* **About this exercise**:
Your answer should consist of the lines holding "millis", copied from the material below.

* **Collected material**:
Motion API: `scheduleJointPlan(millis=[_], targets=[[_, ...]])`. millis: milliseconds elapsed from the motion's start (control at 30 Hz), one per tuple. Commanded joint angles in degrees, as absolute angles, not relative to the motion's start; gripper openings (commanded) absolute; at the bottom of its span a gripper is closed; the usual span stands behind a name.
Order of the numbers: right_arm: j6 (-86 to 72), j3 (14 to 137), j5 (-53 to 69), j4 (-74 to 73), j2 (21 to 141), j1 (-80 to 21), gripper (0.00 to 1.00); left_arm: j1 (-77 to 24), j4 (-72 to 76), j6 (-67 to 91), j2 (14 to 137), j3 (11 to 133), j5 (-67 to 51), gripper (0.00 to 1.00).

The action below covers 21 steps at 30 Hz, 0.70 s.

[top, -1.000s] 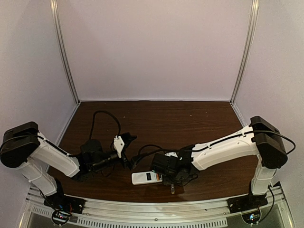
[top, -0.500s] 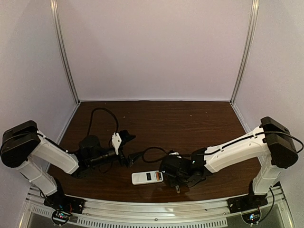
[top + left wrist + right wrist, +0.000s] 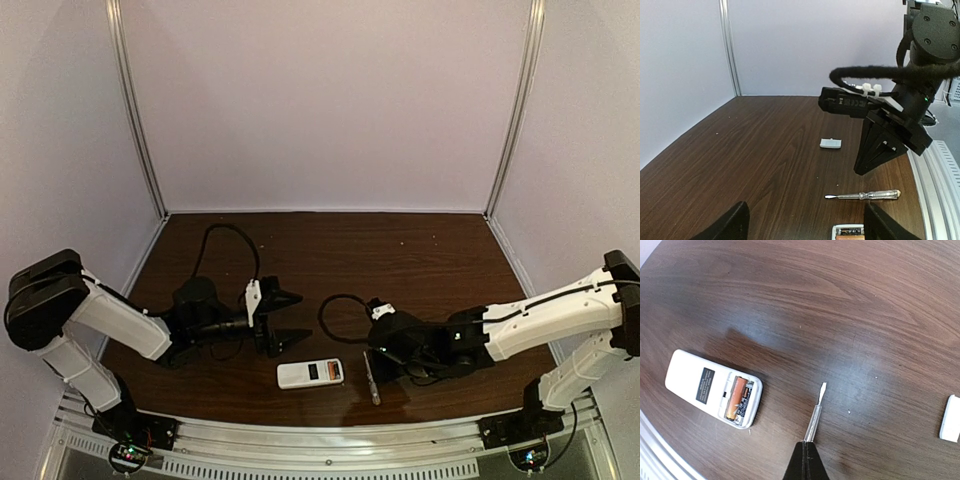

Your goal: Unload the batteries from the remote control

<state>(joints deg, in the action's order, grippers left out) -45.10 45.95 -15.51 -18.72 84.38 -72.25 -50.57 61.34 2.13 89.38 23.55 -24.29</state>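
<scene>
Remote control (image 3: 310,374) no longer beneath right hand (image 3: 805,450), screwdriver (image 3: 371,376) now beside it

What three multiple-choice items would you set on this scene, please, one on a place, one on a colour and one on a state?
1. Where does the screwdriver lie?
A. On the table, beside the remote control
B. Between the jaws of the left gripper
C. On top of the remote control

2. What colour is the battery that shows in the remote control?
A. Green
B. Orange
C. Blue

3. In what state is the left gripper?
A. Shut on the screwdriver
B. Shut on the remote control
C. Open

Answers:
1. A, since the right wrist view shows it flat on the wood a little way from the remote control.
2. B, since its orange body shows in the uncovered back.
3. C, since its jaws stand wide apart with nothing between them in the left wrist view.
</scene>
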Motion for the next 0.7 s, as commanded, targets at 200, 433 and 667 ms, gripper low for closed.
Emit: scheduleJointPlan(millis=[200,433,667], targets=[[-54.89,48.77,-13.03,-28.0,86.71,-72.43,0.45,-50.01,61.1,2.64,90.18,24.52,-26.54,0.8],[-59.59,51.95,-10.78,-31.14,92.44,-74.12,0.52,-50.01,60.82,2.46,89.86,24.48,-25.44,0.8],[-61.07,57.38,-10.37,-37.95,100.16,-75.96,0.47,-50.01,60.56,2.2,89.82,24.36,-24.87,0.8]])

* **Reply to the task**:
Motion API: `scheduleJointPlan(millis=[_], targets=[[_, ...]])`. millis: milliseconds elapsed from the motion's start (control at 30 Hz), one per tuple. Commanded joint angles in degrees, as absolute angles, not relative to the motion's start; gripper openings (commanded) absolute; at the bottom of its span a gripper is closed; the usual span stands behind a name.
Emit: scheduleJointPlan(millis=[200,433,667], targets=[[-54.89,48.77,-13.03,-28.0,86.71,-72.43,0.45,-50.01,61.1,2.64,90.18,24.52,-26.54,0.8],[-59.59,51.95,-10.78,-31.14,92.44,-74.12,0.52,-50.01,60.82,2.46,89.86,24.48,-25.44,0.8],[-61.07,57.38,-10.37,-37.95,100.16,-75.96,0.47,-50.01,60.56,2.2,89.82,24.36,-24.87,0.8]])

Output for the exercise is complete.